インストールされた空蟬のバージョンを確認するには、以下の方法がある。バグなどの報告や、アップデートする際の目安となる。

  1. インストーラーのファイル名

    インストーラーファイル名には、数字が2種類ある。リリース番号は比較的大きなバージョンアップ(機能追加)の時に付与される。同じリリース番号でもマイナーなアップデート(バグフィックス)の場合は最終アップデート日付のみ変更される。

    Utsusemi.X.Y.Z.yymmdd

    X.Y.Z

    リリース番号

    yymmdd

    最終アップデート日付

  2. Utsusemi Shell からコマンド十国

    Utsusemi Shell を起動し以下のコマンドを打つ。

    >>> import utsusemi
    >>> utsusemi.__version__
    '4.0.0'
    

    もしくは

    >>> import UtsusemiInfo
    

    すると、以下のような情報が表示される。

    ---------------------------------------------
                   Utsusemi Info
    ---------------------------------------------
             version :  X.Y.Z
      Contact person : Yasuhiro Inamura
              e-mail : xxxxx.yyyyy@j-parc.jp
    ---------------------------------------------
    

    ファイル名と同様、X.Y.Zがリリース番号である。

    image13

アンインストール

Windowsデフォルトのアンインストール(スタートメニュー >> コントロールパネル >> プログラム >> プログラムのアンインストール)や、空蟬パッケージインストーラーを起動しアンインストールを選択する。

ただし、完全には消去されず、幾つかフォルダやファイルが残される。それらは手動で消去して良い。

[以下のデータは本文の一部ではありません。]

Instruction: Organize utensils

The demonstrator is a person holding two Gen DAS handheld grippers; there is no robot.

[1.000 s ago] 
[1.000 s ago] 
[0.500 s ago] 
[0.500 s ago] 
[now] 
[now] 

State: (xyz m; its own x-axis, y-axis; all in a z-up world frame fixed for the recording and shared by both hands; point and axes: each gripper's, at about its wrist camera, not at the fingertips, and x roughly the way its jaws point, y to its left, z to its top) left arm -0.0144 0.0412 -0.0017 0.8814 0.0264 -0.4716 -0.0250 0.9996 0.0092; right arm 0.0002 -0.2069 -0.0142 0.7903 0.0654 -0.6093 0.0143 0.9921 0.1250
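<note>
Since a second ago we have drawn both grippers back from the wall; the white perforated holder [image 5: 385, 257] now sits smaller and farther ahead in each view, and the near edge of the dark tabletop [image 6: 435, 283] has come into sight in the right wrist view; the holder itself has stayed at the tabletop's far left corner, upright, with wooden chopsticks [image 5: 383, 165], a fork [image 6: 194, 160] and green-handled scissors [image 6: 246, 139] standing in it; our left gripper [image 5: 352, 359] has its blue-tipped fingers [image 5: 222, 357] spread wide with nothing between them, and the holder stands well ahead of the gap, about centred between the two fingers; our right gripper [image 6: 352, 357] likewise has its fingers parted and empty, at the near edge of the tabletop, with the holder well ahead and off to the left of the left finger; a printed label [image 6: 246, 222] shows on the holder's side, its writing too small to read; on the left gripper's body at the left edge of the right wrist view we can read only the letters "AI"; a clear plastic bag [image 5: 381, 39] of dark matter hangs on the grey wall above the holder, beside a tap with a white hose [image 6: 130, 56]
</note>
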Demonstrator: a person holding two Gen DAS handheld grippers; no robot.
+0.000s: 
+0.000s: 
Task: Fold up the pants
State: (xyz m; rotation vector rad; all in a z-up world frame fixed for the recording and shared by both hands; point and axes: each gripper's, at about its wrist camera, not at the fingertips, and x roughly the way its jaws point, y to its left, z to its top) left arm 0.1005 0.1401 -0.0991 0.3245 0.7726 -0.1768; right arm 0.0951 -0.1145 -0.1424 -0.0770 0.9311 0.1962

C:¥¥Program Files¥Utsusemi(フォルダ)

また、幾つかの設定ファイルがフォルダに入って残されている。次回インストールした時に初期設定として呼び出されるが、消去しても良い。

C:¥¥Users¥”ユーザーネーム”¥AppData¥Roaming¥Utsusemi(フォルダ)

問題が発生した場合

問題が発生する場合、以下の二つの場面が考えられる。

インストール直後の問題

インストールしたのにアプリが起動しない、といったインストール直後に発生している問題の大部分は、インストールに失敗しているか、環境設定が適切になされていないか、のどちらかの原因が濃厚である。 一度アンインストールし、再度インストール、環境設定を行うこと。 それでもエラーなどが出る場合、その状況を担当者に伝えること。

過去によくあったのが、

  • 空蟬の条件(Python 3.7.x, 64bit)に合致していないPythonがインストールされている

  • Pythonが2種類以上インストールされている

などである。なお、2種類インストールされていた場合、大抵どちらかが壊れている可能性が高く、正しくアンインストールできないことがある。その場合は、

  1. アンインストールできるPythonは、アンインストールする。

  2. 壊れてアンインストールできない方は、そのバージョンをインストールしたPythonインストーラを起動し、インストールではなく「修復」を選択し、正しくインストールされた状態にする。

  3. 改めて修復したPythonをアンインストールする。

  4. 最後に正しいPythonをインストールする。

コマンド実行中の問題もしくは可視化ソフトウェア実行中の問題

想定とは異なる事象、例えばデータ処理が進まない、GUIのソフトウェアが想定される動作をしない(ボタンが効かない)などあった場合、症状とターミナルに表示されたログを担当者に送付すること。

症状に関しては、

  • 何をしようとして

  • どのコマンド(ソフトウェア)を使用して

  • 何をしたら

  • どうなった

の情報を担当者に報告・送付すること。